▶ WORK REQUEST:
Return, exactly, the line that contains "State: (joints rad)" together with all lines after it to the end of the entries, and no further lines.

▶ TASK MATERIAL:
□ □ □ □ □
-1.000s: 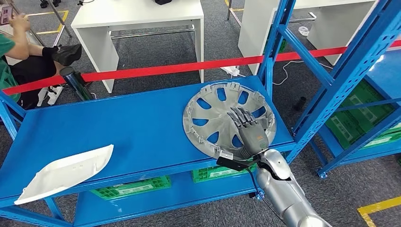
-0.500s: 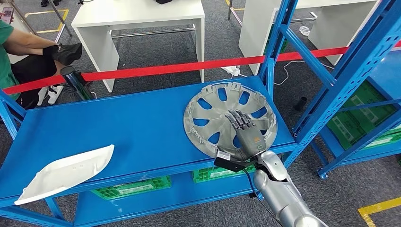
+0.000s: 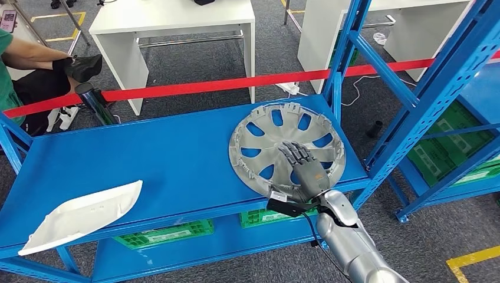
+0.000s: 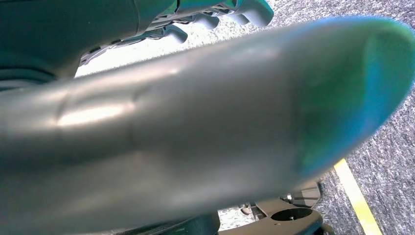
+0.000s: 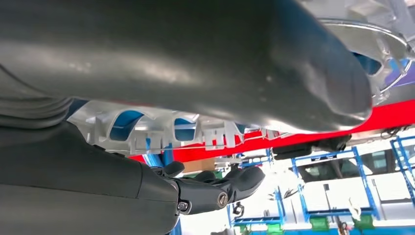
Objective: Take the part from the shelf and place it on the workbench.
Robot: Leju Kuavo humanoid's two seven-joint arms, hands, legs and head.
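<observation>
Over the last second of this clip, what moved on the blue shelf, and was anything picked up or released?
The right hand drew back slightly toward the shelf's front edge across the round grey plastic wheel cover, lying over its near side. Nothing was visibly lifted or let go. The wheel cover, the white curved plastic panel and the blue metal shelf stayed put. The seated person lowered an arm.

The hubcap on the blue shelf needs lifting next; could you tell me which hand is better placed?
The right hand: its fingers already lie across the hubcap near the shelf's front edge.
</observation>
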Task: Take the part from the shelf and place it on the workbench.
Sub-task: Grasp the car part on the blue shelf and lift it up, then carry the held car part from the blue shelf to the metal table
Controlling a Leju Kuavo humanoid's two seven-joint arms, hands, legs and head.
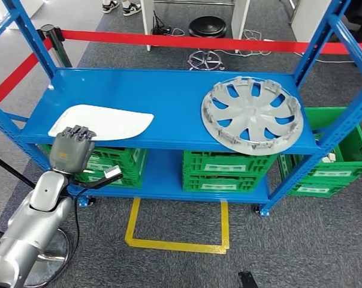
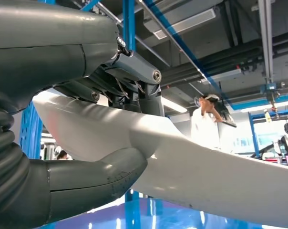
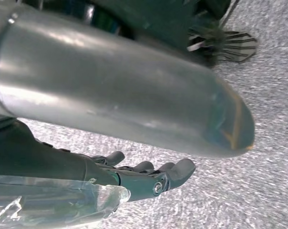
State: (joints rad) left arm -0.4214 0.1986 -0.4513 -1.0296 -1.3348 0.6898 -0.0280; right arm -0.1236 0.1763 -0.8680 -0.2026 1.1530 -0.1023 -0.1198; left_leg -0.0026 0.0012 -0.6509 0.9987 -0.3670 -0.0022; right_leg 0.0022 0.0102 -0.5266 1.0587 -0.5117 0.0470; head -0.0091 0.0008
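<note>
You are at the grasp: your left hand (image 1: 72, 149), at the left of the head view, has its fingers (image 2: 135, 71) and thumb clamped on the near edge of the flat white plastic panel (image 1: 104, 123) lying on the blue metal shelf (image 1: 170, 96). Your right hand (image 3: 135, 179) hangs with fingers extended, holding nothing. Next, lift the panel level and clear of the shelf.

bright even overhead light, soft shadows; ceiling lamps (image 2: 173, 105) glare, right wrist pic blurry.
</note>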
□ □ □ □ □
▶ ANSWER TO THIS TASK:
State: (joints rad) left arm -0.4214 0.1986 -0.4513 -1.0296 -1.3348 0.6898 -0.0280; right arm -0.1236 0.1763 -0.8680 -0.2026 1.1530 -0.1023 -0.1198; left_leg -0.0026 0.0012 -0.6509 0.9987 -0.3670 -0.0022; right_leg 0.0022 0.0102 -0.5266 1.0587 -0.5117 0.0470; head -0.0091 0.0008
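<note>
You are at the grasp: your left hand (image 1: 72, 149), at the left of the head view, has its fingers (image 2: 135, 71) and thumb clamped on the near edge of the flat white plastic panel (image 1: 104, 123) lying on the blue metal shelf (image 1: 170, 96). Your right hand (image 3: 135, 179) hangs with fingers extended, holding nothing. Next, lift the panel level and clear of the shelf.

bright even overhead light, soft shadows; ceiling lamps (image 2: 173, 105) glare, right wrist pic blurry.
</note>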

For this exercise, the answer is now complete.